Sh’mot 1:8 Now a new king arose over Egypt, who did not know Joseph. 9 He said to his people, “Behold, the people of the sons of Israel are more and mightier than we. 10 “Come, let us deal wisely with them, or else they will multiply and in the event of war, they will also join themselves to those who hate us, and fight against us and depart from the land.” 11 So they appointed taskmasters over them to afflict them with hard labor. And they built for Pharaoh storage cities, Pithom and Raamses. 12 But the more they afflicted them, the more they multiplied and the more they  spread out, so that they were in dread of the sons of Israel.  (2nd occurrence of עָצוּם )

#6099 (adj) ah’tsuwm עָצוּם – strong, robust, powerful, numerous.
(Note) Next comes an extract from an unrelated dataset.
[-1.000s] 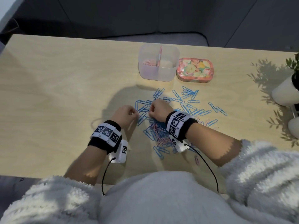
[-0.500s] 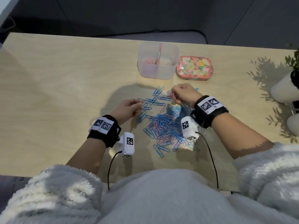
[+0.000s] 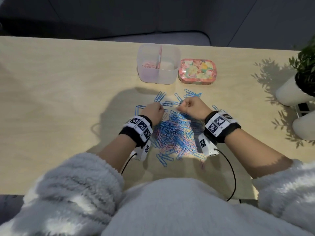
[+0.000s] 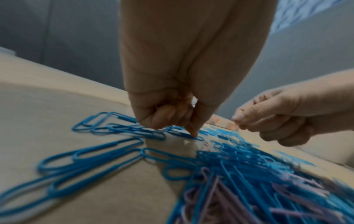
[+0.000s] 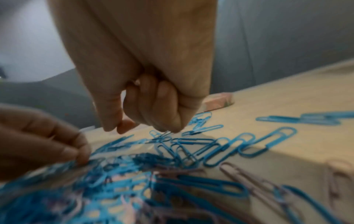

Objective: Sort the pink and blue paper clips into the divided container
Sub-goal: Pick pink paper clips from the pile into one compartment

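A heap of blue and pink paper clips (image 3: 173,133) lies on the wooden table in front of me, with loose blue clips (image 3: 160,97) beyond it. The clear divided container (image 3: 175,65) stands further back, with pink clips (image 3: 148,64) in its left half. My left hand (image 3: 160,109) is at the heap's far left, fingers curled, and its tips (image 4: 193,133) pinch at a blue clip. My right hand (image 3: 180,108) hovers just to its right, curled into a fist. A thin clip end (image 5: 166,133) sticks out below its fingers.
A flowered tin (image 3: 197,71) sits right of the container. White plant pots (image 3: 289,92) stand at the table's right edge. The table's left half (image 3: 59,99) is bare wood. Cables run from both wrist cameras toward my body.
My right hand went from the heap's middle out to its far edge and has come slightly back. My left hand moved right, and the two hands are now close together.
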Motion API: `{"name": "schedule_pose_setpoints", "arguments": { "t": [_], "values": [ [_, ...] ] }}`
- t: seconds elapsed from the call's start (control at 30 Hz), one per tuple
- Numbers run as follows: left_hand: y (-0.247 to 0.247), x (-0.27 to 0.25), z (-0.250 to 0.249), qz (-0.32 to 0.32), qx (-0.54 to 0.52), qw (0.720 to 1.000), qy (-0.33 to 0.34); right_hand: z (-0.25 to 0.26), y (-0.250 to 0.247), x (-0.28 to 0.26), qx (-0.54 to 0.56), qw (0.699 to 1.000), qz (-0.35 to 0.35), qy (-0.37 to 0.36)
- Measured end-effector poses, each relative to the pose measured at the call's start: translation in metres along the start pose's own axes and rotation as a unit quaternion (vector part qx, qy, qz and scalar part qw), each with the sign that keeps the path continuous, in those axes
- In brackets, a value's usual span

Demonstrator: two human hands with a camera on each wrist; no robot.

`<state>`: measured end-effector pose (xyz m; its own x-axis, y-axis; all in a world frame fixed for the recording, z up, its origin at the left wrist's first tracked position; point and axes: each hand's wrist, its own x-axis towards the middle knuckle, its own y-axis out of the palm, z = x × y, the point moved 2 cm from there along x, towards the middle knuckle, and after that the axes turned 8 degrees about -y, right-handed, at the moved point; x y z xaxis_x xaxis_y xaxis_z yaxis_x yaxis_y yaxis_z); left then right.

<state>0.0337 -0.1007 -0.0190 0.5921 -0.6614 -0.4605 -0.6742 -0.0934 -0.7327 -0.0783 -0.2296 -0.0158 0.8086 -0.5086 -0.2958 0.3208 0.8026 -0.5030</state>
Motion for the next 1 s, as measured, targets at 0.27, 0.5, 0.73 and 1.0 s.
{"name": "schedule_pose_setpoints", "arguments": {
  "t": [0.27,0.5,0.73,1.0],
  "values": [
    [0.007,-0.001,0.003,-0.014,0.088,0.996,0.023,-0.003,0.018,-0.011,-0.256,0.966,0.032,-0.031],
    [-0.002,-0.005,0.019,0.008,0.023,1.0,-0.006,-0.002,-0.01,-0.014,-0.243,0.969,-0.041,-0.013],
    [-0.055,0.01,0.006,-0.027,-0.03,0.999,0.0,0.003,0.023,-0.031,-0.3,0.948,0.086,-0.058],
    [-0.126,0.052,-0.035,-0.118,0.055,0.991,0.012,-0.007,0.003,-0.017,-0.108,0.992,0.055,-0.023]
  ]
}}
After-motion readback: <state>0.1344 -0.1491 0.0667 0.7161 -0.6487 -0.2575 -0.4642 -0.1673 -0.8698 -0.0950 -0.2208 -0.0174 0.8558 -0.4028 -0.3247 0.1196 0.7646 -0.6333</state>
B’reshit 18:17 The LORD said, “Shall I hide from Abraham what I am about to do,18  since Abraham will surely become a great and mighty nation, and in him all the nations of the earth will be blessed?19 “For I have chosen him, so that he may command his children and his household after him to keep the way of the LORD by doing righteousness and justice, so that the LORD may bring upon Abraham what He has spoken about him. (This first occurrence of עָצוּם is found in regard to the promise made of Avraham by God. It’s second occurrence from above shows a fulfillment of God’s promise, even in Mitsrayim, and this is what ‘concern’s the Phar’oh who knew not Yosef.)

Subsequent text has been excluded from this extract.